- Texte visé : Projet de loi de finances pour 2026, n° 1906
- Stade de lecture : 1ère lecture (1ère assemblée saisie)
- Examiné par : Assemblée nationale (séance publique)
- Mission visée : Outre-mer
Sous réserve de son traitement par les services de l'Assemblée nationale et de sa recevabilité
Dans un délai d’un an à compter de la promulgation de la présente loi, le Gouvernement remet au Parlement un rapport évaluant l’importance des carences en matière de gestion et de prévention des aléas climatiques sur les biens d’habitation et les locaux professionnels dans les territoires ultramarins. Ce rapport analyse les mesures de prévention des risques naturels mises en place dans ces territoires, le taux de couverture assurantielle des biens en outre-mer et les moyens publics existants en matière de gestion des aléas climatiques.
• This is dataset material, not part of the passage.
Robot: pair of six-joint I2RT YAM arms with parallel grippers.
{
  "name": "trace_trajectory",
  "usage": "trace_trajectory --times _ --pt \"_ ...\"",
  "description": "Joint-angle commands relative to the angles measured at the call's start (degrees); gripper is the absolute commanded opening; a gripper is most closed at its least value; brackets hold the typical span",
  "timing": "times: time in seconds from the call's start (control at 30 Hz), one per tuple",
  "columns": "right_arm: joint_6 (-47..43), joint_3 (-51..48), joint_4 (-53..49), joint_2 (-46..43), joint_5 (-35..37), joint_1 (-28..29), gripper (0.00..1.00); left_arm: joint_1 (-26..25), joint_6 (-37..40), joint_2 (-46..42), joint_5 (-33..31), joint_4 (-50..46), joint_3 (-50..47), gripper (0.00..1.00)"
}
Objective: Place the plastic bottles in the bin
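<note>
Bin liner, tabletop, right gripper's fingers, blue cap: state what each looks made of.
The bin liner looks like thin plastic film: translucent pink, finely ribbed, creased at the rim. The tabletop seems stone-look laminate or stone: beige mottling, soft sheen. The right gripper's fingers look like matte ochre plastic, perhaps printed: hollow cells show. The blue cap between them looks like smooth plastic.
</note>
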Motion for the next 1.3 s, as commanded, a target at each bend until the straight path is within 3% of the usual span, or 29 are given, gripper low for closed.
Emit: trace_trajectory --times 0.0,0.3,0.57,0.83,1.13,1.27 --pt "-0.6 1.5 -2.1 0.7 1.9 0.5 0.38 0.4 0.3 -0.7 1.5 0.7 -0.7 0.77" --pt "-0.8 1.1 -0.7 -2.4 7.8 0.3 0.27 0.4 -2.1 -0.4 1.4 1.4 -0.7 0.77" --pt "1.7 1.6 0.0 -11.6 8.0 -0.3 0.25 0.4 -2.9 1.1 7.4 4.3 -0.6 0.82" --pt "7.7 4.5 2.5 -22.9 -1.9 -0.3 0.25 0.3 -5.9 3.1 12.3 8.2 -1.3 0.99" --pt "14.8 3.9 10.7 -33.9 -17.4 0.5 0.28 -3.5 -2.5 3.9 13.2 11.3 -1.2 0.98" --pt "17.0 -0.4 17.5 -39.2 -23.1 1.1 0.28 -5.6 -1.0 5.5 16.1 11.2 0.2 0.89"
Le présent amendement a pour objet de demander au Gouvernement de remettre au Parlement un rapport évaluant l’importance des carences en matière de gestion et de prévention des aléas climatiques sur les biens d’habitation et les locaux professionnels dans les territoires ultramarins. Il s’agit d’un amendement d’appel destiné à mettre en lumière les enjeux d’assurabilité des territoires ultramarins, notamment face aux catastrophes naturelles.
Dans le contexte des derniers évènements climatiques majeurs qui ont frappé plusieurs territoires ultramarins, le désengagement de la part de certains assureurs français de la couverture des dommages aux biens est devenu une réalité qu’il n’est plus possible de nier. Dans une tribune publiée le 31 juillet 2025 dans Les Échos, la Fédération nationale des syndicats d’agents généraux d’assurance (agéa), la Fédération des entreprises des outre-mer (FEDOM), le président de la délégation outre-mer de l’Assemblée nationale et la présidente de la délégation sénatoriale aux outre-mer alertaient sur la crise assurantielle en cours dans de nombreux territoires ultramarins, en particulier s’agissant de la couverture des biens à usage professionnel. En effet, si les problèmes d’assurance et de réassurance en outre-mer sont anciennes, la multiplication récente des évènements climatiques et des situations d’émeutes a créé une prise de conscience pour les assureurs en place que ces régions n’étaient plus rentables, entraînant un risque accru de retrait et hypothéquant ainsi l’avenir économique et social des territoires d’outre-mer.
Cependant, les services de l’État ne semblent pas disposer de données relatives au taux de couverture assurantielle des biens particuliers et professionnels en outre-mer. D’ailleurs, le rapport de mission sur l’assurabilité des risques climatiques, conduit par Monsieur Thierry Langreney, ne mentionne pas les difficultés d’assurance des biens dans ces régions. Face à cette situation, le risque est de laisser les compatriotes ultramarins sans solution assurantielle pour les prochaines années.